Our flat hasn’t been cleaned in over a week, I reach a point of exhausted hysteria by 9pm every night, I can’t speak properly, the smallest and most basic tasks become incomprehensible, and I have a perma-migraine raging behind my right eye.

Pictured: J.'s friends Tim and Heidi. As seen by C. at 10pm.

But I knew I’d reached critical mass last night when driving home from my sister-in-law’s (Milly) bridal shower (her fiance spent his evening with the future-brothers-in-law and assorted children), J. was talking about his friends, “Tim and Heidi,” and I furrowed my brow in tired confusion.
“Wait?  Tim and Heidi?  As in Gunn and Klum?”

Sidenote: do they not (his friends, I mean) have the potentially most awesome Halloween costume?

Half.
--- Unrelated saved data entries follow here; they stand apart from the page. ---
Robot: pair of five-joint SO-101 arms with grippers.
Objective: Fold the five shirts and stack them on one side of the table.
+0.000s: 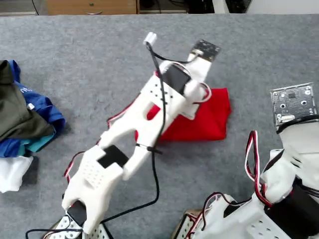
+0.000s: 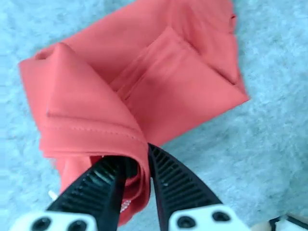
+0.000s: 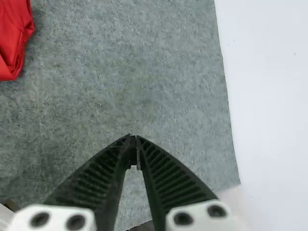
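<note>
At the bottom right of the high view the right arm sits low, near its base. Its right claw is pressed fully together with nothing in it, over bare grey mat near the mat's edge, where a white surface begins.

From the lower left the left arm stretches diagonally to mid-frame over the red shirt, which lies partly folded just right of centre. In the left wrist view the left claw is nearly closed on a raised, hemmed fold of that shirt. The cloth is bunched between the jaws and lifted off the layers below.

At the left edge, well apart from the red shirt, lies a loose heap of shirts. Olive, blue and teal ones are tangled together and a white one lies just below them, all unfolded. Along the top edge, beyond the mat, is a wooden drawer front.

The pinch looks to be the weak spot. The bite is on a thick roll of fabric near the jaw tips, so a quick pull could let it slip out and drop the flap askew. Nothing holds the rest of the shirt down, since the other claw is far off. Carrying the fold across may therefore drag the whole garment over the mat, or tug open the layers already made. A release short of the far edge would leave a lopsided bundle that stacks poorly.
</note>
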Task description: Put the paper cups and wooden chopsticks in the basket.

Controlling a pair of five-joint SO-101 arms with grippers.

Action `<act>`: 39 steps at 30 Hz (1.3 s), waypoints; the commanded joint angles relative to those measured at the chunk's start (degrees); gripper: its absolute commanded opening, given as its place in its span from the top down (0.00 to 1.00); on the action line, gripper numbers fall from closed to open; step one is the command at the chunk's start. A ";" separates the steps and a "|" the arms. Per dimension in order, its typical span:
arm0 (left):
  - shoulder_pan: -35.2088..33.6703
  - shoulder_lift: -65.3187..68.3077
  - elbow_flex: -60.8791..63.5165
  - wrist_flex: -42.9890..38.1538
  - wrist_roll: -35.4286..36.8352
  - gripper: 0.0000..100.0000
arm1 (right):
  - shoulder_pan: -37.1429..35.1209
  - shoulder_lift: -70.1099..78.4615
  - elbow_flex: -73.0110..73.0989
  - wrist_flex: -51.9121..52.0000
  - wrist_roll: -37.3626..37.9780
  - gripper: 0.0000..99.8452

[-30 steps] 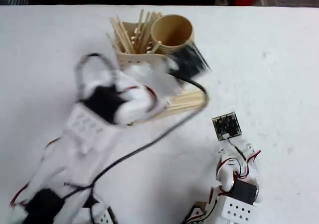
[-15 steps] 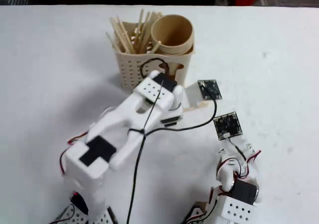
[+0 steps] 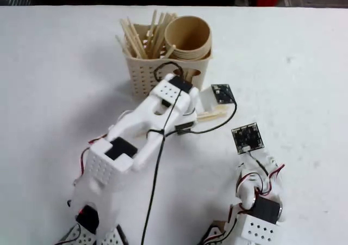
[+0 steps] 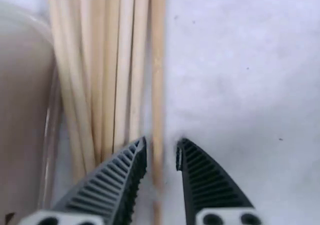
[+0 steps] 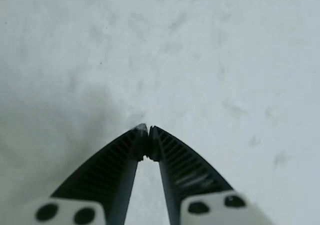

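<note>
The left gripper (image 4: 161,147), jaws narrowly apart, straddles the outermost of the wooden chopsticks (image 4: 115,75), whose long axis runs straight ahead of it (mid-frame in the high view, just below the basket (image 3: 142,76)). The right gripper (image 5: 146,135), closed, sits farther off at lower right.
</note>
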 commanded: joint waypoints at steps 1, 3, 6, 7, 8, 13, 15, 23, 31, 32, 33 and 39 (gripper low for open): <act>-0.84 0.31 -1.14 -0.53 -0.44 0.89 | -0.13 -0.57 0.35 -0.04 0.53 0.98; -0.92 0.31 -1.05 -0.18 -0.44 0.93 | -0.13 -0.57 0.35 -0.04 0.53 0.98; -1.01 -0.04 -1.05 1.49 -0.44 0.98 | -0.13 -0.57 0.35 -0.04 0.53 0.98; -1.01 -0.22 -1.14 2.55 -0.44 0.98 | -0.13 -0.57 0.35 -0.04 0.53 0.98; -1.01 -0.31 -1.58 3.60 -0.35 0.98 | -0.13 -0.57 0.35 -0.04 0.53 0.98; -0.92 -5.93 -0.62 5.98 -0.09 0.98 | -0.13 -0.57 0.35 -0.13 0.53 0.98; -0.75 -9.89 0.53 7.12 0.00 0.98 | -0.13 -0.57 0.35 -0.13 0.53 0.98; -2.42 -29.05 7.65 8.53 3.87 0.98 | -0.13 -0.57 0.35 -0.13 0.53 0.98; -3.30 -49.71 10.02 8.26 5.71 0.98 | -0.13 -0.57 0.35 -0.13 0.53 0.98; -4.18 -52.44 9.49 7.56 6.24 0.98 | -0.13 -0.57 0.35 -0.13 0.53 0.98; -5.05 -54.90 8.70 6.59 6.86 0.98 | -0.13 -0.57 0.35 -0.13 0.53 0.98; -11.38 -63.52 4.48 -5.19 16.70 0.98 | -0.13 -0.57 0.35 -0.13 0.53 0.98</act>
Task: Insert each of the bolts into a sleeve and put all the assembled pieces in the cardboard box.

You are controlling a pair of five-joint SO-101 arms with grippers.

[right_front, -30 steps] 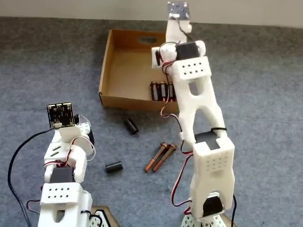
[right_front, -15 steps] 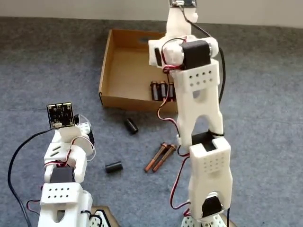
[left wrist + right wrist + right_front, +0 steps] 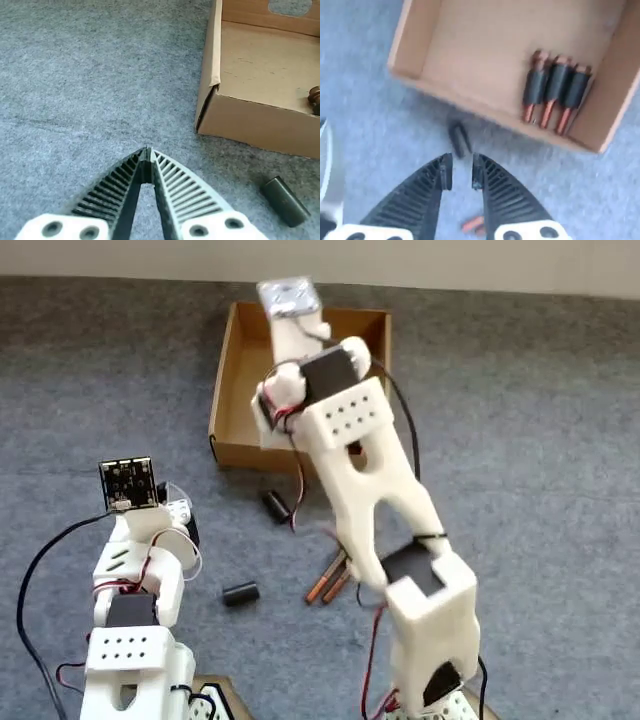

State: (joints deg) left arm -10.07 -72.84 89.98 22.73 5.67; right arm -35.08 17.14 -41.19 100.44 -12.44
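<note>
The cardboard box (image 3: 232, 360) lies at the back of the carpet, and three assembled pieces (image 3: 555, 90) lie side by side in a corner of it (image 3: 410, 30). One black sleeve (image 3: 277, 505) rests just in front of the box's front wall. A second sleeve (image 3: 240, 593) is nearer the arms. Two copper bolts (image 3: 335, 578) lie together beside the right arm (image 3: 370, 470). My right gripper (image 3: 461, 157) hangs slightly open and empty above the sleeve (image 3: 460, 139) by the box. My left gripper (image 3: 146, 151) is shut and empty, low over the carpet short of the box (image 3: 250, 120).
The left arm (image 3: 140, 570) stands at the front left, folded back. Grey carpet (image 3: 540, 440) covers the table, with free room to the right of the box. The right arm stretches over the box's front wall and hides part of its inside.
The right arm has swung left from the box's right side, across its front wall toward the sleeve. The left arm, sleeves and bolts have stayed put.
</note>
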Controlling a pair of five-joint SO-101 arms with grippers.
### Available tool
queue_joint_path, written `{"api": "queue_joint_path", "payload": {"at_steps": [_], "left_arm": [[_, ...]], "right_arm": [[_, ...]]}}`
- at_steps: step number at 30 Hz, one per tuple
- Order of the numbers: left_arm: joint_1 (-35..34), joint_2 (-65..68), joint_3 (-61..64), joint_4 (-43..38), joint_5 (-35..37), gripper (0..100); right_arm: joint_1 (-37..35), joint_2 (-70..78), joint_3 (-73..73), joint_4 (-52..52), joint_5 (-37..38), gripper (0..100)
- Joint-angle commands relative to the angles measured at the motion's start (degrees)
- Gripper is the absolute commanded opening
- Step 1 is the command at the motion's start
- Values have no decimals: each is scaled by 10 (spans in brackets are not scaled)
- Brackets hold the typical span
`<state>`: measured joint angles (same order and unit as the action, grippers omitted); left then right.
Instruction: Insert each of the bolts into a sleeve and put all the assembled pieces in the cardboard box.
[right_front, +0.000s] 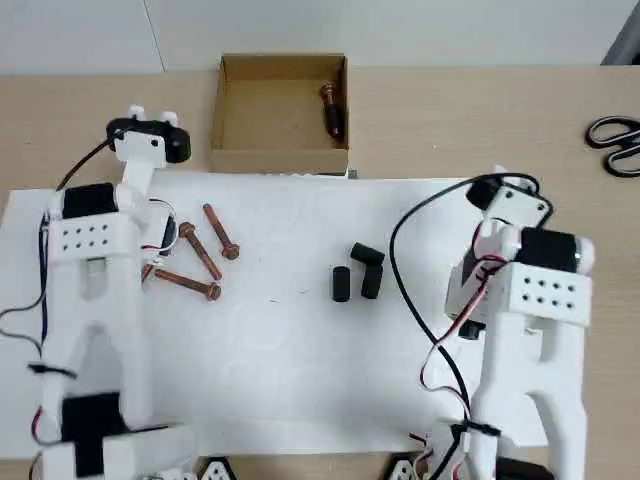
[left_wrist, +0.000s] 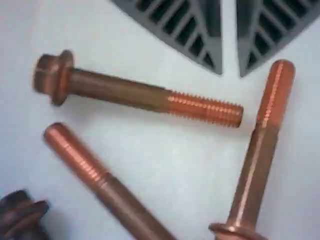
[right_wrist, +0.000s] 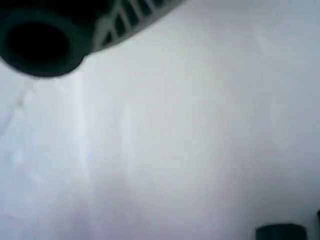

Baked.

“There is a peculiar burning odor in the room, like explosives.  The kitchen fills with smoke and the hot, sweet, ashy smell of scorched cookies.  The war has begun.”
– Allison Lurie

The end of a semester is always a bit sad, largely because we often have a turnover in student employees.  Today is Daae’s last day and Sport’s second to last day.

In honor…actually, in mourning…of the day, Wise and I decided that we wanted to do something for them and I said I would make a bunch of cookies for the office.  Unfortunately I had my creative writing final which lasted until 8pm (which was a surprising amount of fun, but that’s another post) and then I had to spend half an hour Harley (yes, I named it), so I didn’t open my cupboards until 9:30 which is when I discovered we had no butter – or milk, or bread, but who’s keeping tabs?

(Side note:  We go through butter at an alarming rate.  Perhaps I should up my Harley time to an hour?)

So, off to the store.  While I went in with the best of frugal intentions, I came out with butter, milk, bread, apples, oranges, carrots, dried fruit, yogurt, English muffins, granola bars, vegetables, chocolate chips, and evaporated milk.  Oops.

Now, I'm no culinary wonder, but I do know my chocolate chip cookies!

Then I got to work whipping up a double batch of chocolate chip cookies and thanking Mum and Dad for the foresight of getting me an industrial sized Kitchen Aid for a wedding present.  It was all going swimmingly until I pulled the first pan out of the oven.

Something had gone terribly wrong.  They didn’t look like cookies at all, they looked like scones.  But they didn’t taste like scones, they tasted like incredibly dry biscuits.  But they didn’t feel like biscuits, the felt like hockey pucks.  You can imagine my confusion.

We picked up some donuts this morning instead.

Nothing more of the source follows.